The primary beneficiaries of inflation are those who are first in line for the newly created money, at the top rather than the bottom of the financial ladder. From Ron Paul at ronpaulinstitute.org:

Bloomberg News recently solicited advice from Argentinians who lived through that country’s high inflation on how Americans should cope with rising inflation. The Argentinians suggested Americans spend their paychecks as fast as possible to avoid future price increases. They also suggested taking out loans that can be paid back later in devalued currency.

These strategies may make sense for individuals. However, encouraging debt and discouraging savings is disastrous for the country. Relying on debt and spending one’s paycheck immediately encourages people to seek instant gratification instead of planning for the future.

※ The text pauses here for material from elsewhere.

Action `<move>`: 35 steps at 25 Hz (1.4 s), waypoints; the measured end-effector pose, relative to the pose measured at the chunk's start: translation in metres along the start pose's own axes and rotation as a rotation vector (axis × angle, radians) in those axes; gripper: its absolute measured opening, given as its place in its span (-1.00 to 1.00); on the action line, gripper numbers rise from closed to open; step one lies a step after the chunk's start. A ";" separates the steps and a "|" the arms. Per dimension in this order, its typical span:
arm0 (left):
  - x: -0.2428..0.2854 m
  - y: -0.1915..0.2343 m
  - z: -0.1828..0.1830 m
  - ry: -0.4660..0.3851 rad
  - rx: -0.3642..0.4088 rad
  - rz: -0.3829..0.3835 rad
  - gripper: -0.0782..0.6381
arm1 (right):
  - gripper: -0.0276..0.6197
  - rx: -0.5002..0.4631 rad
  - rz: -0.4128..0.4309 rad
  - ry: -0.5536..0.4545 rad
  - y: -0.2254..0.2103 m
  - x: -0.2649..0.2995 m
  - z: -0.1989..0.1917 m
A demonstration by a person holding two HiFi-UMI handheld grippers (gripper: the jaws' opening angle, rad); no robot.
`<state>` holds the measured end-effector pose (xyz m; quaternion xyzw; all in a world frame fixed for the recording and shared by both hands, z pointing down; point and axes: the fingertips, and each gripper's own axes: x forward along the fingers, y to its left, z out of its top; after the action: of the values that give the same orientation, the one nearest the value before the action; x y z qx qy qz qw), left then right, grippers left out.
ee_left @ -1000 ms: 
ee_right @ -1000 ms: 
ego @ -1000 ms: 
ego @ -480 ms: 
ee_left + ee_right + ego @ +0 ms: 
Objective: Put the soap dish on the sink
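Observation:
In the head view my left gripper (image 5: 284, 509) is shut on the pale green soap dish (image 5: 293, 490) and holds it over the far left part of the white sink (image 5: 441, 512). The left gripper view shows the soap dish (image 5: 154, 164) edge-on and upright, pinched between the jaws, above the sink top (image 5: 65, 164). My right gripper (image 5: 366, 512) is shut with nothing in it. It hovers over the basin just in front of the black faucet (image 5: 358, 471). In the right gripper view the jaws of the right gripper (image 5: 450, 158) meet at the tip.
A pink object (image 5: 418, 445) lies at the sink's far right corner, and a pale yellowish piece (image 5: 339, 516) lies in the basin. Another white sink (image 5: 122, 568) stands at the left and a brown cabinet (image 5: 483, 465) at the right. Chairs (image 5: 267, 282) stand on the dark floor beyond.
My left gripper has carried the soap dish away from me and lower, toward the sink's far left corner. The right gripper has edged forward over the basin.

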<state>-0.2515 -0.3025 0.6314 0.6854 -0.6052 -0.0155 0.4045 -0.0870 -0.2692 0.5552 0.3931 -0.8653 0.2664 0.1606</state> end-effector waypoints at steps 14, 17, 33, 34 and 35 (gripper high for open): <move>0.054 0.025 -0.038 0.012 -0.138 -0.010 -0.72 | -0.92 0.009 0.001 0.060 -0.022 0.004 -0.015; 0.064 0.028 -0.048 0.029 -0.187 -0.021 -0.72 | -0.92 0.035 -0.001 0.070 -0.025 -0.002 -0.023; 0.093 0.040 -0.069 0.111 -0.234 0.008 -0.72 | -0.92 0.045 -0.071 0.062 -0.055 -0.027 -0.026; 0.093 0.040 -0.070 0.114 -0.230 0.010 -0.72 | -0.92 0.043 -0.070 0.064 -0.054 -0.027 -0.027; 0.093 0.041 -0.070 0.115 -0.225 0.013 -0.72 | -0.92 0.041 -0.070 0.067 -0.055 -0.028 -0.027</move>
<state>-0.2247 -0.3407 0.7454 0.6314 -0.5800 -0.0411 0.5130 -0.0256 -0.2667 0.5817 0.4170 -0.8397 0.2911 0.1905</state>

This depletes both economic and moral capital.

November’s 9.6 percent increase in the producer price index, combined with the consumer price index’s increase to levels not seen since the early 1980s, shows why fears of inflation have become the public’s number one concern. Even the Federal Reserve has acknowledged that inflation is not just “transitory.”

The Fed recently announced it is accelerating the timetable to reduce its monthly purchases of Treasury and mortgage-backed securities. The Fed also announced it is planning three interest rate increases next year. However, the Fed plans to increase rates by no more than one percent. So even if the Fed does follow through on its promise to hike rates, it will do little if anything to combat rising prices. If the Fed allowed interest rates to rise to anything approaching market levels, it would make the federal government’s debt servicing costs unsustainable. This puts tremendous pressure on the Fed to maintain low rates.